65 - Der verlorene Sohn 06 - Das letzte Duell
Sein Ton klang sehr höflich, und die Verbeugung, welche er machte, befriedigte sie noch mehr. Darum antwortete sie:
„Auch mir ist es so, als ob ich Sie bereits gesehen hätte.“
„Wenn Sie mir erlaubten, neben Ihnen Platz zu nehmen, könnten wir überlegen, wo wir uns begegnet sind.“
„Bitte, setzen Sie sich!“ klang ihre Aufforderung.
Er tat es.
„Ob dieser es ist?“ dachte sie.
Er gefiel ihr nicht übel. Sie sah eine schwere Uhrkette an seiner Weste und teure Ringe an seinen Fingern. Er schien also wohlhabend zu sein, obgleich er nicht gerade etwas Vornehmes an sich hatte. Einem Menschenkenner hätten seine zusammengekniffenen Lippen und sein stechender Blick nicht gefallen.
„Also, wo wir uns gesehen haben?“ sagte er, die Beine gemächlich übereinander legend.
„Ja. Hier ist es nicht gewesen“, antwortete sie.
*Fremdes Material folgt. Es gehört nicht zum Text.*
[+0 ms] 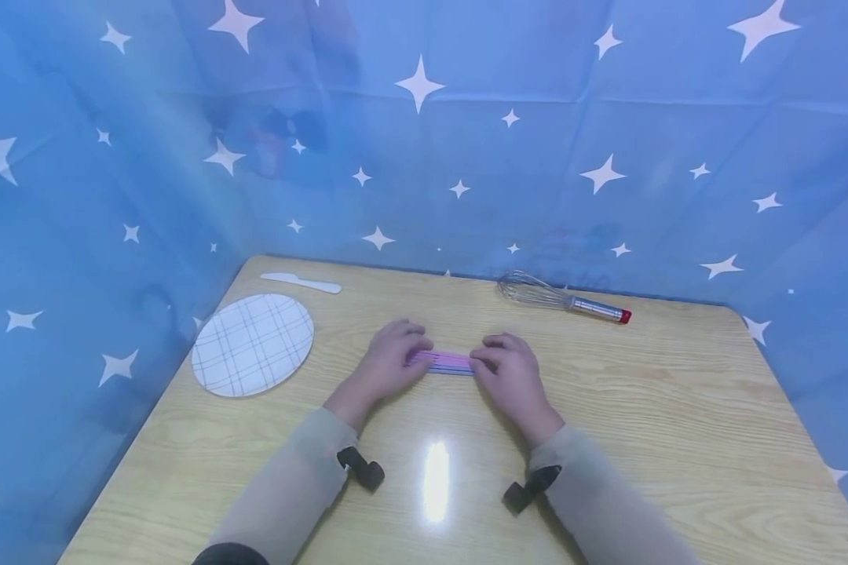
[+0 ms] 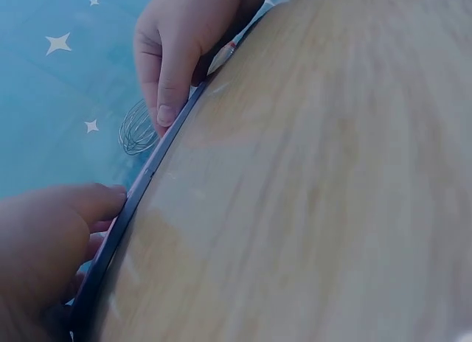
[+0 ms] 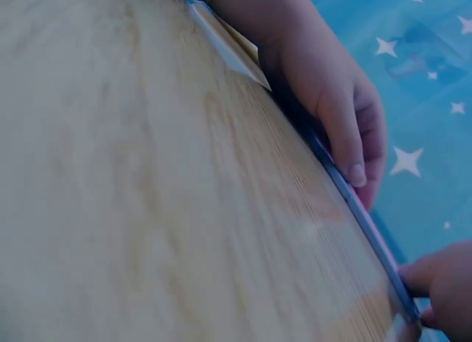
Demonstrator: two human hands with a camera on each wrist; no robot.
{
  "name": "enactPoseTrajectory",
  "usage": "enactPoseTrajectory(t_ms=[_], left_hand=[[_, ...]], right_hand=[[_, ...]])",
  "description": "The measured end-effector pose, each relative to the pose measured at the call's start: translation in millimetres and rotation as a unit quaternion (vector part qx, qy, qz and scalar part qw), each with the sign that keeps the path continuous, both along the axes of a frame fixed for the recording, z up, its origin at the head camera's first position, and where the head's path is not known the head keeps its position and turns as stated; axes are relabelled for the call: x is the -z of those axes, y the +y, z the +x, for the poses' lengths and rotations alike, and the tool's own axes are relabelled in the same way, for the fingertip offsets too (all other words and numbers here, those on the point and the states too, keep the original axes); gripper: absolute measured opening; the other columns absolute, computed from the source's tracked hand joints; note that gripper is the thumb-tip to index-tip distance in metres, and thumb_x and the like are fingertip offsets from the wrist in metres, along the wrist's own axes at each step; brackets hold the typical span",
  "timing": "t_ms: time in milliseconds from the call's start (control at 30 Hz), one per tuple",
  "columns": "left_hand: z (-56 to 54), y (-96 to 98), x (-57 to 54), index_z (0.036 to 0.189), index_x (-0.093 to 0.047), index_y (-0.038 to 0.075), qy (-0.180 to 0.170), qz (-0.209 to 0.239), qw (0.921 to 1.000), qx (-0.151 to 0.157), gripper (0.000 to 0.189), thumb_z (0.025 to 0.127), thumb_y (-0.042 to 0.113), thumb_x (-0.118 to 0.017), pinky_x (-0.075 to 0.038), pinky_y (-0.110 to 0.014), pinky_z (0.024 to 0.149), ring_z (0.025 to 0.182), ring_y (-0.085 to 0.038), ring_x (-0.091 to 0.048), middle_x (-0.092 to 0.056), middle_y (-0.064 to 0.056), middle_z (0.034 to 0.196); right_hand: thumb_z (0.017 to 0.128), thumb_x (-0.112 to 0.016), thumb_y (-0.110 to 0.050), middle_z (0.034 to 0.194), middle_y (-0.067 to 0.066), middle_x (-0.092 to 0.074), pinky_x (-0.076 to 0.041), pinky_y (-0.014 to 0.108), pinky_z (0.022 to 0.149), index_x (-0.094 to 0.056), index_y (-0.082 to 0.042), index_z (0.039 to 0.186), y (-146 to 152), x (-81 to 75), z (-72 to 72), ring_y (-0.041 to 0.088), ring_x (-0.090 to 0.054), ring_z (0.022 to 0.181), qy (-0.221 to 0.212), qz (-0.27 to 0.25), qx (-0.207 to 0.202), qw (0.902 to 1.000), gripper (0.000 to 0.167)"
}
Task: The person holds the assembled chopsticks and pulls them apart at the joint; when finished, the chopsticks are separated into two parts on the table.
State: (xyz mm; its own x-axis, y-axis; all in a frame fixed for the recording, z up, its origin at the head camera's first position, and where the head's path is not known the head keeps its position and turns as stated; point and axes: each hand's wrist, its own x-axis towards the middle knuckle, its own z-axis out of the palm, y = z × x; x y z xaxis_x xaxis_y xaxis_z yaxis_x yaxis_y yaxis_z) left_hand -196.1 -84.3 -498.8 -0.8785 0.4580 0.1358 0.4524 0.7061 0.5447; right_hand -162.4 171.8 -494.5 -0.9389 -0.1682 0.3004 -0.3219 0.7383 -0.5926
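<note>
A flat, narrow row of thin pink, purple and blue sticks (image 1: 452, 362) lies crosswise on the table between the hands; whether they are straws cannot be told. My left hand (image 1: 390, 359) grips their left end with bent fingers. At the right end, my right hand (image 1: 512, 380) holds them between thumb and fingers. In the left wrist view the sticks (image 2: 133, 198) appear edge-on as a dark bluish strip low against the tabletop. Both thumbs press its near side there, and the right wrist view shows the same strip (image 3: 369, 228). The ends are hidden under the fingers.
A white round plate (image 1: 253, 345) with a grid pattern lies at the left edge of the wooden table (image 1: 643, 392). Behind it is a white knife (image 1: 301, 282). A wire whisk (image 1: 564, 297) with a red-tipped handle lies along the back edge, before a blue starred curtain (image 1: 459, 149).
</note>
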Motion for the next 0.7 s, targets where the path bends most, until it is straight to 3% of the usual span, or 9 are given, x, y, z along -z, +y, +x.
enactPoseTrajectory(t_ms=[233,500,700], left_hand=[[0.5,-1.7,0.8,0.127,-0.075,0.017,0.009,0.013,0.9999,-0.004,0.032,0.102,0.036,-0.072,-0.020,-0.053,0.127,0.153,-0.031,-0.038,-0.058,-0.006,0.153],[0.0,-2.2,3.6,0.126,-0.076,0.016,0.003,0.030,0.9994,-0.018,0.030,0.102,0.032,-0.072,-0.021,-0.052,0.127,0.153,-0.030,-0.039,-0.060,-0.006,0.151],[-2.5,-0.7,5.7,0.119,-0.078,0.013,0.007,0.038,0.9988,-0.031,0.022,0.102,0.026,-0.072,-0.025,-0.048,0.127,0.150,-0.032,-0.044,-0.065,-0.007,0.145]], right_hand=[[0.094,-0.083,-0.015,0.130,0.017,-0.070,-0.030,0.062,0.118,-0.084,-0.009,0.103,-5.7,2.3,0.9,0.044,-0.055,0.131,-0.008,-0.011,0.009,0.9999,0.010],[0.098,-0.079,-0.016,0.138,0.015,-0.064,-0.022,0.063,0.120,-0.080,-0.010,0.104,-7.6,1.5,-0.1,0.045,-0.045,0.139,-0.066,-0.020,0.021,0.9974,0.009],[0.101,-0.075,-0.018,0.141,0.014,-0.061,-0.018,0.066,0.121,-0.079,-0.011,0.103,-8.5,1.2,0.7,0.045,-0.039,0.143,-0.081,-0.020,0.026,0.9962,0.008]])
„Wenigstens früher nicht. Einige Male habe ich Sie hier bemerkt, doch erst in letzter Zeit.“
„Und früher, wo? Ihr Gesicht kommt mir heimatlich vor.“
„Mir das Ihrige auch. Ich bin aus Grünbach.“
„Meinen sie das Grünbach, welches dem Freiherrn von Tannenstein gehört?“
„Ja.“
„So liegt Ihre Heimat freilich sehr nahe an der meinigen. Ich bin aus Reitzenhain, welches Herrn von Hagenau gehört.“
„Ach, jetzt erklärt es sich! Also dort haben wir uns gesehen. Nun wissen Sie es, und die Untersuchung ist zu Ende. Muß ich deshalb nun wieder fort?“
„O nein“, antwortete sie lächelnd. „Ich werde doch meinen Landsmann nicht fortschicken, zumal –“
Sie hielt inne und blickte ihn schalkhaft forschend an.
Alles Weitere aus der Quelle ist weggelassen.